Let $\Bbb Z_3[i] = \{a + bi \mid a, b ∈ \Bbb Z_3, i^2 = −1\}$ and denote $·_3, +_3, −_3$ the multiplication, the addition and the subtraction $mod$ $3$. With these notations, the addition and the multiplication in $\Bbb Z_3[i]$ are defined as follows. For any $x = a + bi$ and $y = c + di$ with $a, b, c, d, ∈ \Bbb Z_3$ we have:
$x + y = (a +_3 c) + (b +_3 d)i$
$x · y = (a ·_3 c −_3 b ·_3 d) + (a ·_3 d +_3 b ·_3 c)i$
a). How many elements are in $\Bbb Z_3[i]$? Explain.
b).

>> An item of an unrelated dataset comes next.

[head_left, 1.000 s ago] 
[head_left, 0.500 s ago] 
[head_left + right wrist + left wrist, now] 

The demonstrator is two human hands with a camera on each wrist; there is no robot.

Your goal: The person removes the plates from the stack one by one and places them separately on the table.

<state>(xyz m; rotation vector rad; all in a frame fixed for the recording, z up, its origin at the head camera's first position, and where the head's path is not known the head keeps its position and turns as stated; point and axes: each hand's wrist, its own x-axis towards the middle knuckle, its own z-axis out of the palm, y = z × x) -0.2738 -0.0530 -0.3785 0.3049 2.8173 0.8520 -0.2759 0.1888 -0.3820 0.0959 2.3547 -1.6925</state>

Find the units in $\Bbb Z_3[i]$ and compute their inverses
This is really confusing me but my attempt thus far: for $x = a+bi$, $a, b$ can assume values from $\Bbb Z_3: 0, 1, 2$. So there are $9$ possible values for $\forall x \in\Bbb Z_3[i] $. Under the operations, there are $81$ possible ways to perform $x+y$, $x-y$, and $xy$ each respectively. I'm sure there is some repetition among each of these sets which would reduce the number of elements in the set. Aside from listing the elements out, I don't really know where to begin.
Any help would be much appreciated.